I just got back from a meeting with one of my former college professors. I’ve kept in touch because the academic world and research has much to teach us about how to operate in the business world. For one, without the financial pressures, academia is free to explore some crazier ideas that one day may create value.
In this recent meeting we were discussing static analysis and machine learning. Static analysis has proven frustrating in some of my analysis since it has no evidence of predictive power over outcomes we care about – defects the user would experience and team productivity. And yet we keep talking about doing more static analysis. Is it that the particular tool is bad or is the idea fundamentally flawed in some way?

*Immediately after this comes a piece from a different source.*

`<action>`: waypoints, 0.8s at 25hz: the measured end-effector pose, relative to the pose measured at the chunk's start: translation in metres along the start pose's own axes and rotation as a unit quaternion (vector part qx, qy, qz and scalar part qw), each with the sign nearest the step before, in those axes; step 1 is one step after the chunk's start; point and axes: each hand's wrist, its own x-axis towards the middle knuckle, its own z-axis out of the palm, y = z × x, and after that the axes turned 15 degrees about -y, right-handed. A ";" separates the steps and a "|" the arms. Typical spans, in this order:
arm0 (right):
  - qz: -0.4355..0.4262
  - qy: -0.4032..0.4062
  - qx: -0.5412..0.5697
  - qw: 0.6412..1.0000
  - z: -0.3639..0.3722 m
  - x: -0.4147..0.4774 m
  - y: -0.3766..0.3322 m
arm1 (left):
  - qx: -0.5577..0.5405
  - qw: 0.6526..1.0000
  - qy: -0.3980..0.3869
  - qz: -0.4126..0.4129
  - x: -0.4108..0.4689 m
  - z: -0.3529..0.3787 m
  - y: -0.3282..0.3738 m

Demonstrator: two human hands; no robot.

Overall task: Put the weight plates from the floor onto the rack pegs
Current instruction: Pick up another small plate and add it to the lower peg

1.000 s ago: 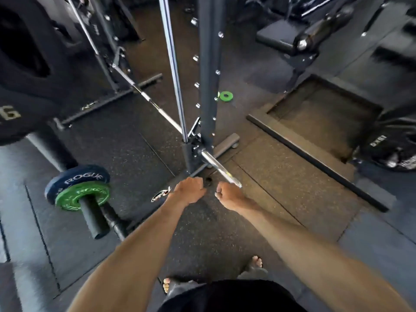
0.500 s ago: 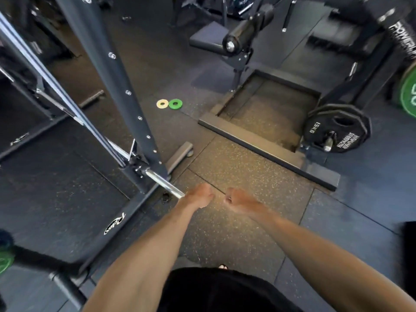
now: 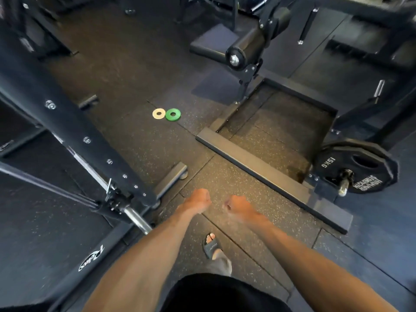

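Both hands are curled into loose fists, holding nothing: left hand, right hand, side by side over the floor. Two small plates, a cream plate and a green plate, lie touching on the floor up at 11 o'clock. A black 15 kg plate sits on a peg at 3 o'clock.

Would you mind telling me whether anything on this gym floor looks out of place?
Yes: a cream plate and a green plate lie flat on the floor mat, side by side and touching, off any peg. The black 15 kg plate already sits on one.
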 end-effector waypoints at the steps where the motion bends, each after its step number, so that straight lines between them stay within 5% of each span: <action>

What turned out to be a non event for machine learning might be an interesting clue to the underlying challenges with static analysis. This particular group does research on genetic programming. Essentially, they are evolving software to solve problems. This is valuable in spaces where the solution isn’t well understood. In this particular piece of research the team was trying to see if modularity would help solve problems faster. That is, if the programs could evolve and share useful functions, would that cause problems to be more easily solved? The odd non event was that it didn’t seem to help at all. No matter how they biased the experiments, the evolution of solutions preferred copying and tweaking code over using a shared function. Although the team didn’t look into it much, they suspect that modularity actually creates fragility in software. That is, if you have a single function that many subsystems use then if the function is changed the ripple effects may be disastrous. If there exist many copies of the function and one is changed, the impact is much smaller. One might argue that this could apply to human created code as well. It isn’t simply a matter of making code more modular and reusable, but perhaps only under certain circumstances. If true, it’d fly in the face of what we know about writing better software. And importantly it would quickly devalue what static analysis tools do, which is push you towards a set of commonly agreed upon (but possibly completely wrong) rules.